SitePoint Sponsor

User Tag List

Results 1 to 13 of 13
  1. #1
    purple monkey dishwasher scoates's Avatar
    Join Date
    Nov 2001
    Location
    Montreal
    Posts
    794
    Mentioned
    0 Post(s)
    Tagged
    0 Thread(s)

    MySQL Optimization help.

    I have a table with ~300,000 rows in it.

    I want to do this:
    SELECT COUNT(DISTINCT target) FROM stats_log;

    It returns the correct number (1364), but takes 3.27 seconds to run.

    In the mysql client, if I do this:
    SELECT DISTINCT target FROM stats_log;

    it returns the whole result set, and then says: "1364 rows in set (0.63 sec)"

    I want to avoid sending the 1364 rows to my PHP script, and have PHP run a num_rows on the query, but I don't seem to have another option. (3.x seconds is WAY too long for a select query).

    Is there a better way to do COUNT(DISTINCT column) ? MySQL's default algorithm seems to suck.

    Thanks,
    S

  2. #2
    Making a better wheel silver trophy DR_LaRRY_PEpPeR's Avatar
    Join Date
    Jul 2001
    Location
    Missouri
    Posts
    3,428
    Mentioned
    0 Post(s)
    Tagged
    0 Thread(s)
    maybe you could insert all the rows into a temp table and then count the rows from there?

    Code:
    CREATE TEMPORARY TABLE stats_temp TYPE=HEAP
    	SELECT DISTINCT target FROM stats_log;
    SELECT COUNT(*) FROM stats_temp;
    DROP TABLE stats_temp;
    i made the temp table a HEAP, so it's in memory. see how that works. i'm not sure if COUNT(*) is optimized (as fast) the same on HEAP tables as MyISAM, but i would think the HEAP would be faster since it's not disk-based.
    - Matt ** Ignore old signature for now... **
    Dr.BB - Highly optimized to be 2-3x faster than the "Big 3."
    "Do not enclose numeric values in quotes -- that is very non-standard and will only work on MySQL." - MattR

  3. #3
    purple monkey dishwasher scoates's Avatar
    Join Date
    Nov 2001
    Location
    Montreal
    Posts
    794
    Mentioned
    0 Post(s)
    Tagged
    0 Thread(s)
    Yep, that works.. ~0.63 seconds.

    too bad MySQL isn't smart enough to do this internally.. )-:

    Thanks!

    S

  4. #4
    Making a better wheel silver trophy DR_LaRRY_PEpPeR's Avatar
    Join Date
    Jul 2001
    Location
    Missouri
    Posts
    3,428
    Mentioned
    0 Post(s)
    Tagged
    0 Thread(s)
    all right, goody. MySQL 4 is supposed to have a faster COUNT(DISTINCT col).

  5. #5
    SitePoint Author Kevin Yank's Avatar
    Join Date
    Apr 2000
    Location
    Melbourne, Australia
    Posts
    2,571
    Mentioned
    2 Post(s)
    Tagged
    0 Thread(s)
    Wow, cool tip! Just be aware of the memory footprint this operation is occupying on your server. I wouldn't recommend it on a table where most of the ~300,000 rows would be distinct.

    -Kev.
    Kevin Yank
    CTO, sitepoint.com
    I wrote: Simply JavaScript | BYO PHP/MySQL | Tech Times | Editize
    Baby’s got back—a hard back, that is: The Ultimate CSS Reference

  6. #6
    purple monkey dishwasher scoates's Avatar
    Join Date
    Nov 2001
    Location
    Montreal
    Posts
    794
    Mentioned
    0 Post(s)
    Tagged
    0 Thread(s)
    Well, even if it WAS 300,000 rows, they only occupy ~35MB of space on disk, so it's possible to have them in memory.

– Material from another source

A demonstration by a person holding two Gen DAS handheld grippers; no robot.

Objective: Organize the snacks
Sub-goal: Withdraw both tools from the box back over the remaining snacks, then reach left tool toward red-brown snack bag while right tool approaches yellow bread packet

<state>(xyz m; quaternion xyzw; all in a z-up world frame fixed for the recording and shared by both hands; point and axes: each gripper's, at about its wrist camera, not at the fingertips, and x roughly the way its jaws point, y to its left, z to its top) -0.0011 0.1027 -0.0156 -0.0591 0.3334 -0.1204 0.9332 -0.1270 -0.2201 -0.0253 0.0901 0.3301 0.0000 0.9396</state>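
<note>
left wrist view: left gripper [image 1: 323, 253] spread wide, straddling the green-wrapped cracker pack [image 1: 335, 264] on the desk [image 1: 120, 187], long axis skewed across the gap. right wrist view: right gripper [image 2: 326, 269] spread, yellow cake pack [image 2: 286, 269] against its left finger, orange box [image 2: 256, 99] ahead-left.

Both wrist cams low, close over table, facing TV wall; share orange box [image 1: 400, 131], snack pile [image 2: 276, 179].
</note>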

    On Linux, I know that the VM system would keep the whole thing in RAM anyway (it has REALLY efficient caching/swapping)..

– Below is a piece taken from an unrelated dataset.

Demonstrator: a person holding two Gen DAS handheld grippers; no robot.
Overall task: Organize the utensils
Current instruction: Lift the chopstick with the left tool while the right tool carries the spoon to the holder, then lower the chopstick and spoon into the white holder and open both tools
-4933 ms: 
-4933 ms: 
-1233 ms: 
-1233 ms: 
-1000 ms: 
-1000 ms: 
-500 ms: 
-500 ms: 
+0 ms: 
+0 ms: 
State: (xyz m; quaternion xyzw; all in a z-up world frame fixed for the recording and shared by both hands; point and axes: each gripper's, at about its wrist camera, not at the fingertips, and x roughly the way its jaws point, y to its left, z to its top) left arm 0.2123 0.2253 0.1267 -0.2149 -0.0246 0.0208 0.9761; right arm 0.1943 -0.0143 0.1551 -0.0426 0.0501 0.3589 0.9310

    I'm actually surprised that the number of distinct rows is that big (~1300). I doubt it would get much larget than that, unless I start getting a lot of requests fo pages that don't exist (and then, I'd just filter out 404s).

    (-:

    S

  7. #7
    Making a better wheel silver trophy DR_LaRRY_PEpPeR's Avatar
    Join Date
    Jul 2001
    Location
    Missouri
    Posts
    3,428
    Mentioned
    0 Post(s)
    Tagged
    0 Thread(s)
    Originally posted by kyank
    Wow, cool tip! Just be aware of the memory footprint this operation is occupying on your server. I wouldn't recommend it on a table where most of the ~300,000 rows would be distinct.
    you mean because it's a HEAP table? well, you can't have HEAP tables bigger than max_heap_table_size, which is 16MB by default. if it gets larger than that, it will automatically be converted to a disk-based MyISAM table, i believe.

  8. #8
    SitePoint Author Kevin Yank's Avatar
    Join Date
    Apr 2000
    Location
    Melbourne, Australia
    Posts
    2,571
    Mentioned
    2 Post(s)
    Tagged
    0 Thread(s)
    Yes, but consider three simultaneous requests that each create a 35MB heap table... If you're designing something like a Web-based forum where simultaneous requests will be common, a solution like this might not be practical.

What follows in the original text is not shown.